WHAT IS EXPECTED
The answer must be every line of the records in which the string "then" appears.

*** Opening STORED DATA ***

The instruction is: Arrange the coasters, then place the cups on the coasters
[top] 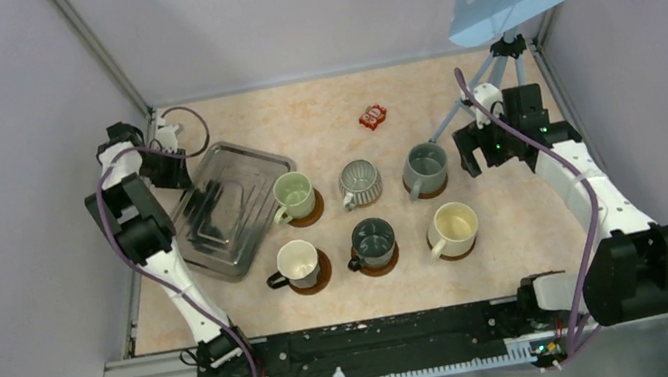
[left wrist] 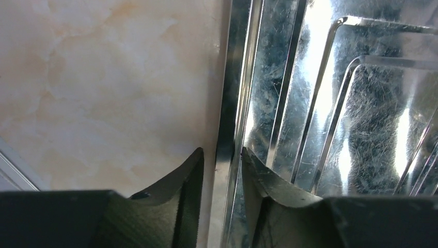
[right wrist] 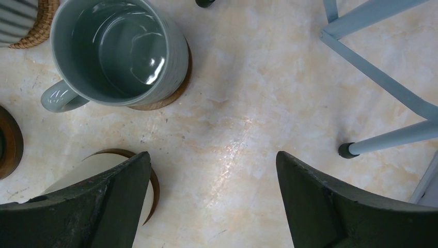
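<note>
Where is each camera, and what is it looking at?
Top camera: above and behind the arms, looking down on the table; both arms, left hand and right hand, show.
Left wrist camera: on the left wrist, looking down at the metal tray; its two fingers straddle the rim.
Right wrist camera: on the right wrist, looking down at the grey-blue cup on a coaster; its open fingers show.
Shared: top and right wrist both see that cup; top and left wrist both see the tray.
</note>
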Available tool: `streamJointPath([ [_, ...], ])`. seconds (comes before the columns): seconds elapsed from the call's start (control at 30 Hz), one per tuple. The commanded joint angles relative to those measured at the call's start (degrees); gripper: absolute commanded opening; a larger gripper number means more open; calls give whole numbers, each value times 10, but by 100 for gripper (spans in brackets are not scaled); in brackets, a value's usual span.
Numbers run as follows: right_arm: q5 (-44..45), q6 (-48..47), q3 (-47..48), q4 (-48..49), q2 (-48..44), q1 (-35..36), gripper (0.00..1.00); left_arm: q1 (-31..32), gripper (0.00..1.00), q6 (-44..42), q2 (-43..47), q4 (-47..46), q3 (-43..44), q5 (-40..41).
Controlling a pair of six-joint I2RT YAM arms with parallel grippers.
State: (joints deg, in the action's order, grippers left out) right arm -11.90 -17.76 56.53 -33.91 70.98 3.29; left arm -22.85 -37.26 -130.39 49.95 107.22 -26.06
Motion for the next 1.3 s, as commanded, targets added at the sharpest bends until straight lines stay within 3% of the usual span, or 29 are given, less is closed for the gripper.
streamJointPath([
  [0.0, -6, 7, 32, 16, 2, 5, 90, -8, 34, 8, 0, 26, -31, 16],
  [0.37, -3, 9, 18, 20, -10, 5, 90, -72, 12, 13, 66, -4, -133, 50],
  [0.8, -7, 13, 8, 23, -22, 5, 90, -130, 9, -23, 144, -34, -257, 80],
  [1.27, -4, 13, -1, 22, -41, 6, 90, -158, 6, 55, 220, -84, -355, 105],
])
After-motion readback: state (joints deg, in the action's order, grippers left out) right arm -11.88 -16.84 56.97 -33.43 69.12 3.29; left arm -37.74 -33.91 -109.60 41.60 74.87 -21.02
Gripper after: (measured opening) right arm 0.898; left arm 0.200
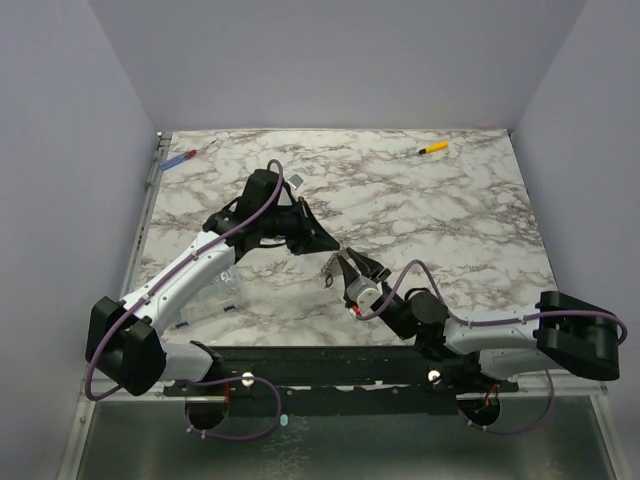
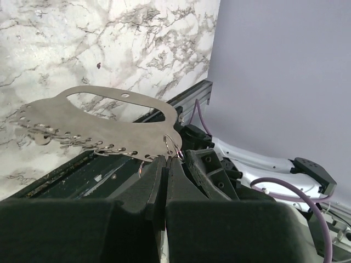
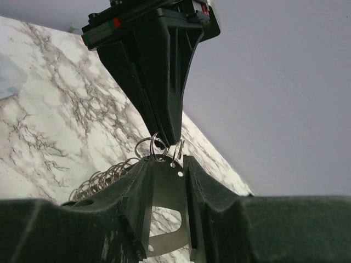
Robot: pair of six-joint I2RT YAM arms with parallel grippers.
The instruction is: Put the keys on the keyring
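Observation:
The keys (image 3: 167, 189) are a flat silver-grey metal piece with rows of small holes, many of them carrying thin wire rings (image 2: 66, 141). It hangs above the table's middle front (image 1: 331, 264). My right gripper (image 3: 167, 164) grips its narrow end from below, with both fingers against its edges. My left gripper (image 3: 164, 139) comes down from above, shut on the keyring (image 3: 156, 147), a small shiny loop at the piece's top hole. A second loop (image 3: 178, 151) hangs beside it. In the left wrist view the keyring (image 2: 173, 146) sits just above my shut fingertips (image 2: 166, 161).
A yellow-handled tool (image 1: 432, 148) lies at the back right and a blue-and-red tool (image 1: 181, 158) at the back left. A clear plastic packet (image 1: 215, 296) lies under the left arm. A small white item (image 1: 298, 181) sits behind the left wrist. A metal rail (image 1: 146, 200) runs along the table's left edge.

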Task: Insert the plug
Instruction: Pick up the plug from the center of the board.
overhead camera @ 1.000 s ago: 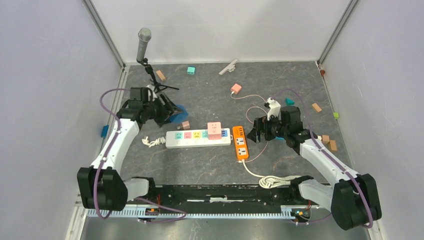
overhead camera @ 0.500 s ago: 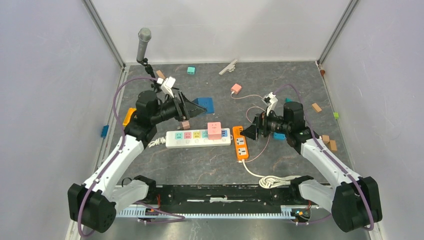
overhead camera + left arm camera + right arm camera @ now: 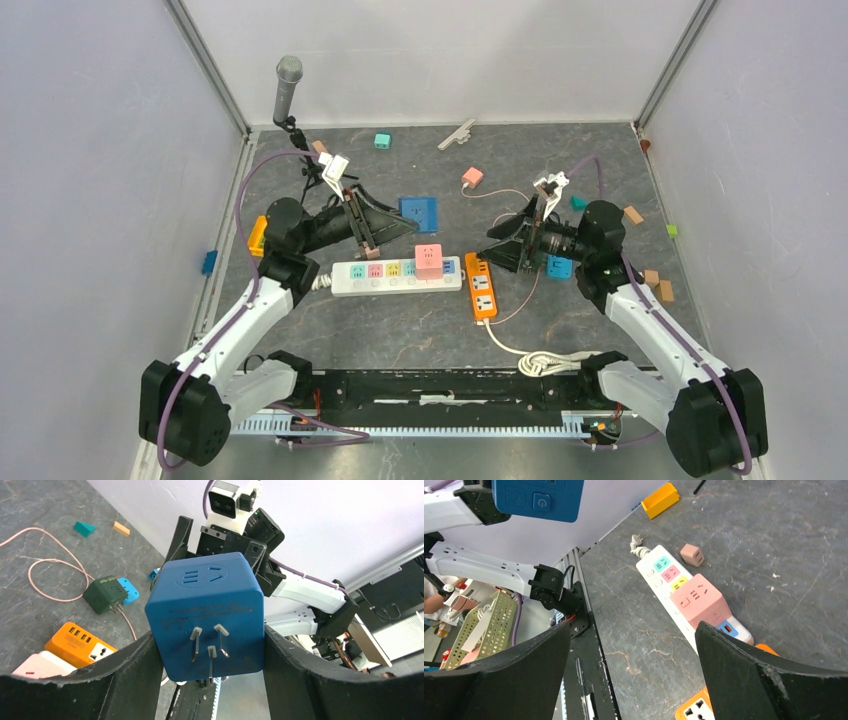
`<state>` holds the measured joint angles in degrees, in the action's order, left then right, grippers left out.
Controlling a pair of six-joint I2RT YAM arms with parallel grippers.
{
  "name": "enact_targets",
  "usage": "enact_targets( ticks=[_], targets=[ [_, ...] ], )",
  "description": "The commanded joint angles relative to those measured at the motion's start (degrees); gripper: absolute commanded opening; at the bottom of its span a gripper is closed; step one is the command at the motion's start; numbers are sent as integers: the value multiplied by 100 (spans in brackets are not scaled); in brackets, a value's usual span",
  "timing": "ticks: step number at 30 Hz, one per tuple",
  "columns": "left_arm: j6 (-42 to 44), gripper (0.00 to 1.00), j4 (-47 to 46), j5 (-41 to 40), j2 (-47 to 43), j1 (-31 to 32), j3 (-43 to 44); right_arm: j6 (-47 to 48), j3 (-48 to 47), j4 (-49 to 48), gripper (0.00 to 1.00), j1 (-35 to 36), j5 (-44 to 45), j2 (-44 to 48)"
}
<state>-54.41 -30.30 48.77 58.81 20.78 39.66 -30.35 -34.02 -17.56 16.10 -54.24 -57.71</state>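
white strip (image 3: pixel 345 284) left sockets free | pink adapter (image 3: pixel 429 260) blocks right end | orange strip (image 3: pixel 481 286) beside

The long power strip (image 3: pixel 397 275) lies across the middle of the tabletop (image 3: pixel 420 330), left to right. A cube adapter (image 3: pixel 429 260) sits on its right part; a small adapter (image 3: pixel 372 252) lies just behind its left part. The short power strip (image 3: pixel 481 286) lies just beside its right end, turned front to back. The cube plug (image 3: pixel 207 615) is between the fingers of the left pincer (image 3: pixel 405 218), above the tabletop, behind the long power strip. The right pincer (image 3: pixel 497 250) is right of the short power strip's far end.
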Motion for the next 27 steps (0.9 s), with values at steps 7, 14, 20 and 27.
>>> enact_targets(
  ticks=[7, 14, 20, 27],
  targets=[
    [119, 2, -363, 242, -179, 44, -117, -394, -155, -688, 98, 205, -137, 12],
    [554, 2, 25, 247, -318, 45, -173, -654, -354, -797, 98, 494, 63, -37],
    [1710, 2, 702, 299, -568, 46, -148, -1218, -567, -561, 98, 598, 308, -217],
    [4449, 2, 1791, 419, -998, 90, -55, -1809, -799, -303, 98, 706, 152, -560]
  ],
)
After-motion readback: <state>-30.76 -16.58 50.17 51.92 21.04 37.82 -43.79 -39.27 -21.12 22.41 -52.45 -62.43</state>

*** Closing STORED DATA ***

COMPLETED TASK
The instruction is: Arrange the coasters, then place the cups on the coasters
`<state>` holds the measured joint angles in degrees, in the action's order, left then right, grippers left out.

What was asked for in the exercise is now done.